EVHP Evaluation and Allograft Optimization

Metabolic Assessment.

In the clinical setting, assessment of the allograft during EVHP currently relies on sampling lactate levels from the aortic root and pulmonary artery cannulas. The lactate level in the pulmonary artery perfusate corresponds to that in the coronary veins; values of >5 mmol/L were identified to predict graft dysfunction at 30 days.70 Other biomarkers of myocardial damage, such as troponin and creatine kinase, are of limited utility in predicting viability given their elevation due to the ischemic insult of warm ischemia and organ procurement.24,49,71,72

In animal DCD models, viable allografts at the time of harvesting presented a significant decrease in lactate extraction on EVHP.73

Similarly, human allografts viable for donation before explant demonstrated a poor metabolic profile on EVHP and were eventually deemed nonviable for transplantation.17

Functional Hemodynamic Assessment.

Functional assessment has been performed experimentally using transduction catheters to obtain pressure–volume loops-derived ventricular elastance74 during ventricular loading. The correlation of these measurements with outcomes after transplantation is being currently studied. In a porcine DCD model, catheter-derived pressure–volume loop parameters correlated with cardiac output indexed to myocardial mass. The hemodynamic parameters providing the best concurrence with myocardial performance were left ventricular ejection fraction, stroke work, and negative change in pressure/time.75 The lack of in vivo posttransplant assessment, however, does not allow correlation of these data with outcomes.

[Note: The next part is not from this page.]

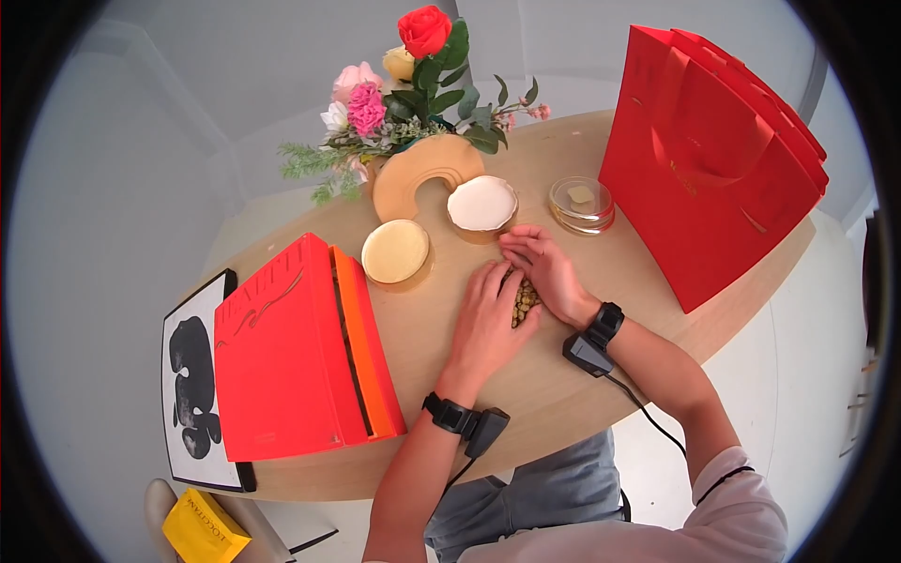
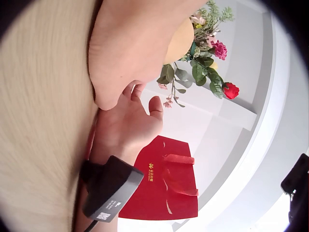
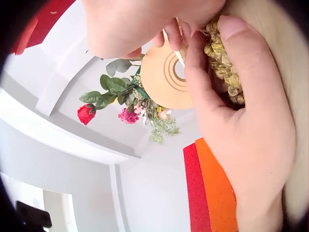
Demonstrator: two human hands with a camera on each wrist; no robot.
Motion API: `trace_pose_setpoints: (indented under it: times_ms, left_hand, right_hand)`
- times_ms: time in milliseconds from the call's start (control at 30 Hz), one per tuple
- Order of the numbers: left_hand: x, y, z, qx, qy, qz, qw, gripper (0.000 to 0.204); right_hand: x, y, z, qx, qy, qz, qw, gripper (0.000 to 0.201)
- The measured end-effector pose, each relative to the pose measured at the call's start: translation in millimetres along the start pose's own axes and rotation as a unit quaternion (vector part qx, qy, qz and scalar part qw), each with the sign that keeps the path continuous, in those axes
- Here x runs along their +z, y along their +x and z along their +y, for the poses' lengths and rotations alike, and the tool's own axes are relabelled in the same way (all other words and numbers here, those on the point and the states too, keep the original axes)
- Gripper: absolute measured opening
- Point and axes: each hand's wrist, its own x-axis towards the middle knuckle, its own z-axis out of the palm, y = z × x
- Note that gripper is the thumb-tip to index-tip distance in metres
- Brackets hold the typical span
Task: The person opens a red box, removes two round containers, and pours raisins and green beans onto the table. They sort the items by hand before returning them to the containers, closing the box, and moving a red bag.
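Note:
A heap of small dried yellow-green flower buds [image 1: 523, 302] lies on the wooden table [image 1: 441, 375] between both hands. My left hand [image 1: 490, 314] rests along the near-left side of the heap, fingers gently bent over it and thumb spread on the near side. My right hand [image 1: 552, 274] stands on its little-finger edge at the heap's far-right side, its fingers extended toward the left fingertips. In the right wrist view, the buds [image 3: 223, 63] show between the left thumb and fingers. The left wrist view hides them behind the left hand [image 2: 130, 43].
Beyond the hands stand a white-topped round container [image 1: 482, 205], a cream-topped one [image 1: 396, 251] and a clear round dish [image 1: 582, 202]. A red gift bag [image 1: 704, 169] is right, a red box [image 1: 282, 366] and framed picture [image 1: 192, 394] left. Flowers [image 1: 413, 103] rise behind a tan arch [image 1: 399, 192].

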Motion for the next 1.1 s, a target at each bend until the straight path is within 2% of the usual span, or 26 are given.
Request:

LV pressure–volume relationships obtained with a fluid-filled balloon have been used clinically to compare human DCD hearts with refused DBD allografts on EVHP.76 Four of 5 DCD hearts were successfully resuscitated on EVHP, and LV contractility was comparable with 5 DBD controls with a nonsignificant deterioration in DCD heart function after 2 hours. None of these hearts were transplanted.

A modified EVHP system allowing ventricular loading and pressure–volume loops evaluation has been proven feasible in the clinical evaluation of DCD allografts after normothermic regional perfusion. End-systolic elastance and the end-diastolic pressure–volume relationship were assessed in vivo and during EVHP.53 The aim of this study was to prove effectiveness of normothermic regional perfusion for DCD allografts, thus the correlation of invasive hemodynamic parameters on transplant outcome remains unclear.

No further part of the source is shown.